#### [ABOUT THIS TASK]
Starting with the line that contains "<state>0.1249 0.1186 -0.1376" and ending with the final line of the data below, print those lines exactly and nothing else.

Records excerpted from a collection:
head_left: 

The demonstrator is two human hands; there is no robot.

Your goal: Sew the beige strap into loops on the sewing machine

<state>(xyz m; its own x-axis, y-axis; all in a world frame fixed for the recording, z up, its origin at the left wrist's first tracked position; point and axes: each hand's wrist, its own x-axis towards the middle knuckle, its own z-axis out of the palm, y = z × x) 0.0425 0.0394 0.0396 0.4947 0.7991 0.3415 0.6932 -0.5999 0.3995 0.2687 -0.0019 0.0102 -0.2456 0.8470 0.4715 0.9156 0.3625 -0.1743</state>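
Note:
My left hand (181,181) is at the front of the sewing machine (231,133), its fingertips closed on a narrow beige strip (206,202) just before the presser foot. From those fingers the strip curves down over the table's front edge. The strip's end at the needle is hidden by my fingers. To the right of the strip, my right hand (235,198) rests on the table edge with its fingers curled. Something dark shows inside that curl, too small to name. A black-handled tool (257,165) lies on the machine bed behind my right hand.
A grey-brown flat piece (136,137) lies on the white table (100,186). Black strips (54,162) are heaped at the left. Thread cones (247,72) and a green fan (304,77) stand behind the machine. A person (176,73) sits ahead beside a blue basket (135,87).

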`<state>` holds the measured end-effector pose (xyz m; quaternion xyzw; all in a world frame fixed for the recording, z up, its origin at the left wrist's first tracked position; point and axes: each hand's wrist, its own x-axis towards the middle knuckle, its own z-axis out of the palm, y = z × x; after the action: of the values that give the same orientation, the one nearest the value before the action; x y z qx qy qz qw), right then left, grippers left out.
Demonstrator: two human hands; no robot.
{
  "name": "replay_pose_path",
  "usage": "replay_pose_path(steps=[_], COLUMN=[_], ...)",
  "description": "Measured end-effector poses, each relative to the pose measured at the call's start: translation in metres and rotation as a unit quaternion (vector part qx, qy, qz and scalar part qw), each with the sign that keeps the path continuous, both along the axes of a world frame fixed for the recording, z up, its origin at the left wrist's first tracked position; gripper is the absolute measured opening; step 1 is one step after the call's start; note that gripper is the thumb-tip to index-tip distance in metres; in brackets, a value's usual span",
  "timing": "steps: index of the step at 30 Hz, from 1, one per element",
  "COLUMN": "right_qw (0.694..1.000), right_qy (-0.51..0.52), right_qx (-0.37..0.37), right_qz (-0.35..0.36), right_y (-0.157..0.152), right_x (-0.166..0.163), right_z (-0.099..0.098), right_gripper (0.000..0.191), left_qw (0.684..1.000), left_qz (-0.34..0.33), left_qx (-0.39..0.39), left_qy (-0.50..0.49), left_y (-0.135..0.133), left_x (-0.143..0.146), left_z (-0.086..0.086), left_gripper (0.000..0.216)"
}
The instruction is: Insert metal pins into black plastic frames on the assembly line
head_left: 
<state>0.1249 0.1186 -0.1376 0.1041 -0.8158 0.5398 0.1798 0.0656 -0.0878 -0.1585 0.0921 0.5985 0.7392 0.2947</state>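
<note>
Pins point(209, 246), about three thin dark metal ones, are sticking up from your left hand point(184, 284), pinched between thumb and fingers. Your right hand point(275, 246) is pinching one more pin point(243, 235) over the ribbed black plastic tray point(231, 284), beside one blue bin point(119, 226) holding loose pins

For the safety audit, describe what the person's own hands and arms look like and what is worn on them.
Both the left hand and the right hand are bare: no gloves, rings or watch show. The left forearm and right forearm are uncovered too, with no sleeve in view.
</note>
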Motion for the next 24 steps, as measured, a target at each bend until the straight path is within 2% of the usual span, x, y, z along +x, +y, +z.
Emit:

#### [TASK SOLUTION]
<state>0.1249 0.1186 -0.1376 0.1041 -0.8158 0.5398 0.1798 0.0656 -0.0878 -0.1585 0.0921 0.5985 0.7392 0.2947</state>
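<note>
Pins point(209, 246), about three thin dark metal ones, are sticking up from your left hand point(184, 284), pinched between thumb and fingers. Your right hand point(275, 246) is pinching one more pin point(243, 235) over the ribbed black plastic tray point(231, 284), beside one blue bin point(119, 226) holding loose pins

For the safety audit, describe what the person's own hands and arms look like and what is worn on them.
Both the left hand and the right hand are bare: no gloves, rings or watch show. The left forearm and right forearm are uncovered too, with no sleeve in view.
</note>
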Motion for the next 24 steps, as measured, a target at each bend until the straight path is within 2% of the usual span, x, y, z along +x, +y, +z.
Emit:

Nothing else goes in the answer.